Dataset excerpt |
_ _ _ _ _
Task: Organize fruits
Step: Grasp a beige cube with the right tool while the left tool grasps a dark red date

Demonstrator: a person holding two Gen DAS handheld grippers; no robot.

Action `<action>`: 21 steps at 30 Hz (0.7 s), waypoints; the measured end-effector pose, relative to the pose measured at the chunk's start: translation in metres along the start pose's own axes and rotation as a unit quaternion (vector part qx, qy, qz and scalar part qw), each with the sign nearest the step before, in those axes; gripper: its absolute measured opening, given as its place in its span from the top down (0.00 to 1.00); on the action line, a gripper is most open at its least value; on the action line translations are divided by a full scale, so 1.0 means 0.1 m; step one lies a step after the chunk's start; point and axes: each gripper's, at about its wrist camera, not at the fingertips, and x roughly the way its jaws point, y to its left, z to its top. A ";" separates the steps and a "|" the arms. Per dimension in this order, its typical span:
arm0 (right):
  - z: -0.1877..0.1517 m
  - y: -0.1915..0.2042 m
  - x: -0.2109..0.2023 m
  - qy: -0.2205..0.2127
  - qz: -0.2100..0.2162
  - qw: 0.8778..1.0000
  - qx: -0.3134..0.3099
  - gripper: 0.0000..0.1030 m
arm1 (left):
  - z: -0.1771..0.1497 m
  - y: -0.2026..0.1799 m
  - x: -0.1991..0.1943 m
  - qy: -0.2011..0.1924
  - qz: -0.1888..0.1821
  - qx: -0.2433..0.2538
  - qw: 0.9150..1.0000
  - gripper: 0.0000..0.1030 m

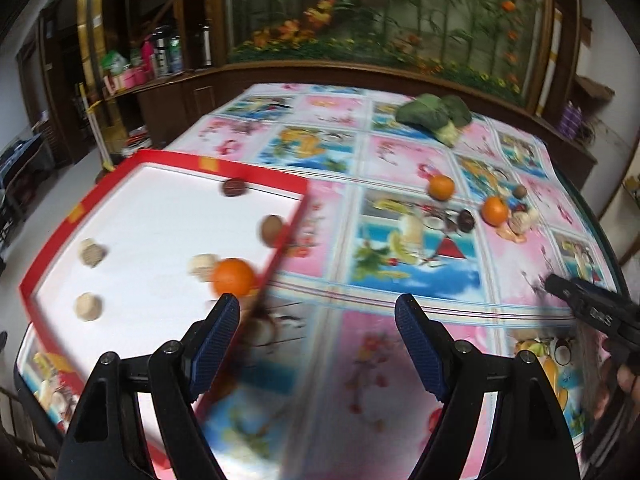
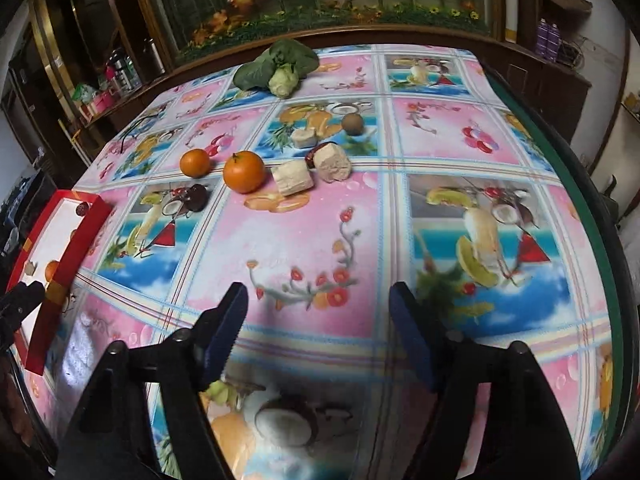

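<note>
A red-rimmed white tray (image 1: 168,158) lies on the table's left. In it are an orange (image 1: 233,277), a brown round fruit (image 1: 272,230), a dark round fruit (image 1: 233,187) and three pale chunks (image 1: 89,307). My left gripper (image 1: 318,312) is open and empty, just right of the tray's near corner; the view is blurred. Two oranges (image 2: 244,171) (image 2: 195,163), pale chunks (image 2: 294,177), a brown fruit (image 2: 352,123) and a dark fruit (image 2: 197,197) lie on the cloth. My right gripper (image 2: 318,308) is open and empty, well short of them.
A leafy green vegetable (image 2: 276,66) lies at the table's far edge. A wooden cabinet with bottles (image 1: 164,54) and a flower mural stand behind. The table's green edge (image 2: 588,208) runs along the right. The right gripper's body shows in the left wrist view (image 1: 592,308).
</note>
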 end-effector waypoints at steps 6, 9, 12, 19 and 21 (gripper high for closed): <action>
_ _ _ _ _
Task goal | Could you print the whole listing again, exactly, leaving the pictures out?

Solution |
Task: Organize fruits
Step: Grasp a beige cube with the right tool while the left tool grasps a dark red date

Demonstrator: a person holding two Gen DAS handheld grippers; no robot.

Action `<action>`: 21 steps at 30 Hz (0.7 s), waypoints; the measured end-effector pose, relative to the pose measured at the chunk's start: translation in metres along the start pose's own axes and rotation as a unit quaternion (vector part qx, qy, qz and scalar part qw), each with the sign nearest the step before, in those axes; gripper: its absolute measured opening, given as its place in its span from the top down (0.00 to 1.00); on the action line, a gripper is most open at its least value; on the action line translations are divided by a full scale, so 1.0 means 0.1 m; step one lies a step after the chunk's start; point and axes: each gripper's, at about its wrist camera, not at the fingertips, and x roughly the way its jaws point, y to its left, z to its top. A ";" separates the steps and a "|" the arms. Per dimension in this order, its typical span:
arm0 (right):
  - z: -0.1877..0.1517 m
  - y: -0.1915..0.2042 m
  - x: -0.2109..0.2023 m
  - qy: -0.2205..0.2127
  - qz: -0.2100..0.2162
  - qw: 0.8778..1.0000
  - qx: -0.3134..0.3099
  - gripper: 0.0000..0.1030 m
arm1 (left):
  - z: -0.1771..0.1497 m
  - y: -0.2026..0.1799 m
  - x: -0.1991..0.1943 m
  - qy: -0.2011..0.1924
  - qz: -0.1888..0.1821
  - qx: -0.2433..0.2538
  - qw: 0.9150..1.0000
  - gripper: 0.0000..0.1030 m


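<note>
A red-rimmed white tray (image 1: 168,158) lies on the table's left. In it are an orange (image 1: 233,277), a brown round fruit (image 1: 272,230), a dark round fruit (image 1: 233,187) and three pale chunks (image 1: 89,307). My left gripper (image 1: 318,312) is open and empty, just right of the tray's near corner; the view is blurred. Two oranges (image 2: 244,171) (image 2: 195,163), pale chunks (image 2: 294,177), a brown fruit (image 2: 352,123) and a dark fruit (image 2: 197,197) lie on the cloth. My right gripper (image 2: 318,308) is open and empty, well short of them.
A leafy green vegetable (image 2: 276,66) lies at the table's far edge. A wooden cabinet with bottles (image 1: 164,54) and a flower mural stand behind. The table's green edge (image 2: 588,208) runs along the right. The right gripper's body shows in the left wrist view (image 1: 592,308).
</note>
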 end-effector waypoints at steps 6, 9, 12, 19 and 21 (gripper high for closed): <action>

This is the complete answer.